What the task asks
Could you retype the records word for word but without any pictures?

Records provided
-- Opening Marker --

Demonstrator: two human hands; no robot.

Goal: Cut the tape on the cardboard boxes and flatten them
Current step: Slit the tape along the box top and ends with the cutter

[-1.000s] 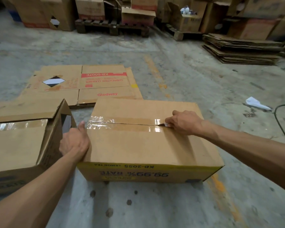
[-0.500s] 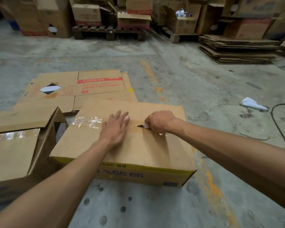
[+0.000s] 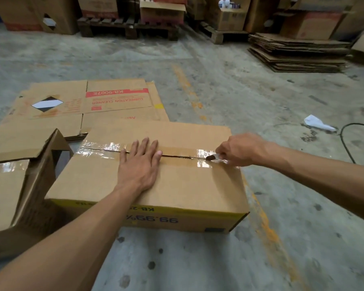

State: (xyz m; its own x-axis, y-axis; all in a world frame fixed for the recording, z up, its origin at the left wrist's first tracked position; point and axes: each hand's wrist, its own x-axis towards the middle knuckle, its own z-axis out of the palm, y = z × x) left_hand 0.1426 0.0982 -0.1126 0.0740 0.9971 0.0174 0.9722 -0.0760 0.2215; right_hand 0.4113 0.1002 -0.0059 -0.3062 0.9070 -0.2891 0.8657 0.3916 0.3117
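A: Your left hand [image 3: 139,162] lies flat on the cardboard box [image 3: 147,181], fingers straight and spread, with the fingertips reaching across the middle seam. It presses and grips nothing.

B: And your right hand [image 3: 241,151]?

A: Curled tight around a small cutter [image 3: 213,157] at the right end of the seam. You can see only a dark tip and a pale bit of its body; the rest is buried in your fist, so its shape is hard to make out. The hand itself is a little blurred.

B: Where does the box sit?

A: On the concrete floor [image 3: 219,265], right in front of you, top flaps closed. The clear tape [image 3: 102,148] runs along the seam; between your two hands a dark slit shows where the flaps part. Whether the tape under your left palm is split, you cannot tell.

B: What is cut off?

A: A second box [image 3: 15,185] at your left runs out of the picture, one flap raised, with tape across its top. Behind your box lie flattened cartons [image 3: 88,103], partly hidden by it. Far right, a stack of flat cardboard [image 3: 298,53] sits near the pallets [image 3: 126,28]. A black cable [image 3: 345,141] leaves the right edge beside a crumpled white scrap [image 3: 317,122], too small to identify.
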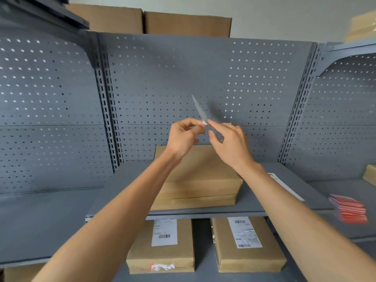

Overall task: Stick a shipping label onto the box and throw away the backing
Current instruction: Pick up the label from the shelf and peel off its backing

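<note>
A plain cardboard box (200,180) lies flat on the grey shelf (130,192), its top bare. Above it, both hands are raised in front of the pegboard. My left hand (184,136) pinches the lower corner of a thin label sheet (200,110), which stands edge-on and tilts up to the left. My right hand (230,142) grips the same sheet just to the right of that corner, fingertips almost touching the left ones. Whether label and backing are separated cannot be told.
Two labelled cardboard boxes (162,245) (249,244) sit on the lower shelf. A stack of red and white sheets (349,208) lies at the right, with a long white strip (284,186) behind my right forearm. More boxes (148,22) stand on top of the rack.
</note>
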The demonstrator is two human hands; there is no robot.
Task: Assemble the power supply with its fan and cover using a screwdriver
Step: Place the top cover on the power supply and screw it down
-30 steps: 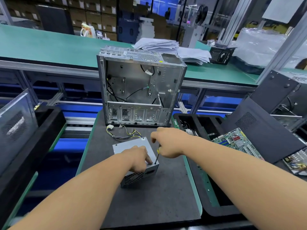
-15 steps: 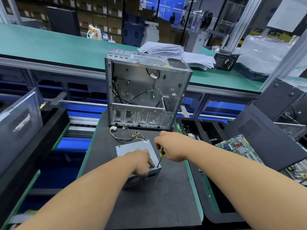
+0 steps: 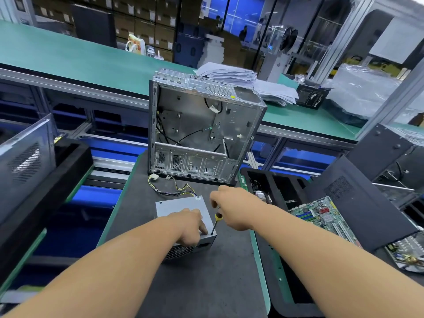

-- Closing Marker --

Response to the task
Demonstrator: two human hands; no robot.

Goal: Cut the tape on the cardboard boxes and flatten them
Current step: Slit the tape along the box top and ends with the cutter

[-1.000s] 
[-0.500s] 
[+0.000s] 

State: (xyz m; its own x-axis, y-axis; all in a world frame fixed for the recording, z up, its origin at the left wrist's first tracked position; point and axes: each hand's wrist, its own x-axis towards the middle knuckle, its own z-axis out of the palm, y = z × x) left_hand 0.1426 0.0982 -0.1126 0.0740 0.9971 0.0174 0.9722 -0.0760 0.2215; right_hand 0.4113 0.1002 -0.0059 -0.3062 0.9070 -0.2891 0.8657 0.3916 0.3117
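A: Your left hand [image 3: 139,162] lies flat on the cardboard box [image 3: 147,181], fingers straight and spread, with the fingertips reaching across the middle seam. It presses and grips nothing.

B: And your right hand [image 3: 241,151]?

A: Curled tight around a small cutter [image 3: 213,157] at the right end of the seam. You can see only a dark tip and a pale bit of its body; the rest is buried in your fist, so its shape is hard to make out. The hand itself is a little blurred.

B: Where does the box sit?

A: On the concrete floor [image 3: 219,265], right in front of you, top flaps closed. The clear tape [image 3: 102,148] runs along the seam; between your two hands a dark slit shows where the flaps part. Whether the tape under your left palm is split, you cannot tell.

B: What is cut off?

A: A second box [image 3: 15,185] at your left runs out of the picture, one flap raised, with tape across its top. Behind your box lie flattened cartons [image 3: 88,103], partly hidden by it. Far right, a stack of flat cardboard [image 3: 298,53] sits near the pallets [image 3: 126,28]. A black cable [image 3: 345,141] leaves the right edge beside a crumpled white scrap [image 3: 317,122], too small to identify.
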
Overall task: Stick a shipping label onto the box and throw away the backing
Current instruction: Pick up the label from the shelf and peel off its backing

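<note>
A plain cardboard box (200,180) lies flat on the grey shelf (130,192), its top bare. Above it, both hands are raised in front of the pegboard. My left hand (184,136) pinches the lower corner of a thin label sheet (200,110), which stands edge-on and tilts up to the left. My right hand (230,142) grips the same sheet just to the right of that corner, fingertips almost touching the left ones. Whether label and backing are separated cannot be told.
Two labelled cardboard boxes (162,245) (249,244) sit on the lower shelf. A stack of red and white sheets (349,208) lies at the right, with a long white strip (284,186) behind my right forearm. More boxes (148,22) stand on top of the rack.
</note>
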The demonstrator is two human hands; there is no robot.
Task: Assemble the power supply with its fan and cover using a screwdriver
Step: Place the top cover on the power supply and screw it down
-30 steps: 
-15 steps: 
+0 steps: 

Nothing further is required of the output.